On the plus side, since the drone system was airgapped, even if the virus had keylogging and reporting capabilities, it could not actually transmit collected data.



-k
Fix-it
QUOTE (KarmaInferno @ Oct 7 2011, 04:26 PM) *
On the plus side, since the drone system was airgapped, even if the virus had keylogging and reporting capabilities, it could not actually transmit collected data.
-k


that makes it harder, but not impossible.
nylanfs
Until somebody writes it into the virus to use the drone's transmissions to relay the paydata out of the controlling system. smile.gif
KarmaInferno
QUOTE (Fix-it @ Oct 8 2011, 02:40 PM) *
that makes it harder, but not impossible.

True, but if it occurred that means it likely wasn't an 'accidental' infection, and someone brought it in deliberately with the intent of gathering data and bringing it back out by other means.

In other words, treason and espionage.



-k
hobgoblin
QUOTE (nylanfs @ Oct 8 2011, 10:21 PM) *
Until somebody writes it into the virus to use the drone's transmissions to relay the paydata out of the controlling system. smile.gif

Via some kind of on screen readout perhaps, as i think the drone video ground feed is unencrypted (or used to be).
Bigity
It was at some point. There was a case where a special forces team found a laptop with hours of video footage from the UAVs.
hobgoblin
yep, seems some of the shelf software and a consumer sat dish was all that was needed...
CanRay
*Headdesk* Sometimes I'm amazed that we, as a species, even were able to find the ripe fruit.
hobgoblin
Lets just say that the sharpest knife, figuratively speaking, do not wear uniforms wink.gif
CanRay
QUOTE (hobgoblin @ Oct 8 2011, 09:55 PM) *
Lets just say that the sharpest knife, figuratively speaking, do not wear uniforms wink.gif
Never served, but I collect "Idiot REMF" stories from my FLGS/Army Surplus Store. And funny stories. And any other stories the vets and serving members wish to tell. I don't push.
Irion
That has actually nothing to do with stupidity, it is arrogance.
Those guys surely knowed about encryption, they just did not to use it. Becaue nobody would be that smart to capture the video stream, besides them.
It was the same thing as the problem with wikileaks. Lets store all our data and give everybody access.
Surely nobody will ever think of leaking, because we are that awesome.
Sengir
QUOTE (KarmaInferno @ Oct 8 2011, 08:49 PM) *
True, but if it occurred that means it likely wasn't an 'accidental' infection, and someone brought it in deliberately with the intent of gathering data and bringing it back out by other means.

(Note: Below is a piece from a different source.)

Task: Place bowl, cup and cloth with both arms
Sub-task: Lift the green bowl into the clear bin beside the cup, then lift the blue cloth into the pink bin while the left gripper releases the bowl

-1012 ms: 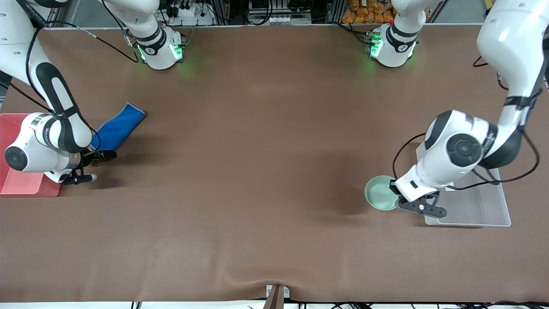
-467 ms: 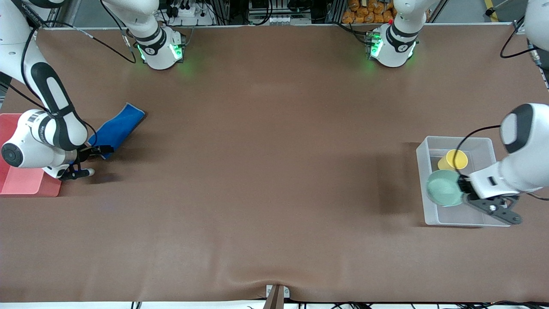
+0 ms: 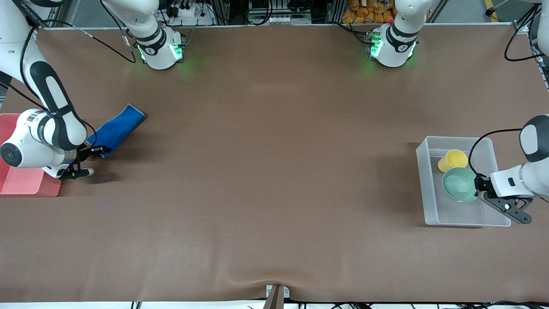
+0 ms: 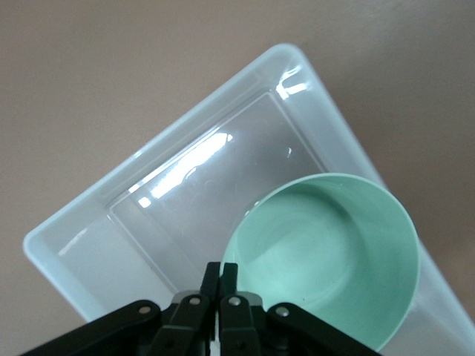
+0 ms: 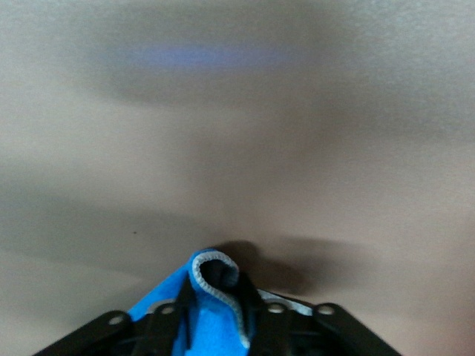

Which in 99% of the alleged "cyberwar" cases did not happen. It's just an ordinary computer system infected by an ordinary piece of malware.
hobgoblin
And now the claim is that it may be a internal monitoring system of some kind...
CanRay
QUOTE (Irion @ Oct 9 2011, 02:14 AM) *
That has actually nothing to do with stupidity, it is arrogance.
Which is just another form of stupidity when it comes to security.

The weakest link in security is the human one. And humans are an arrogant, arrogant species.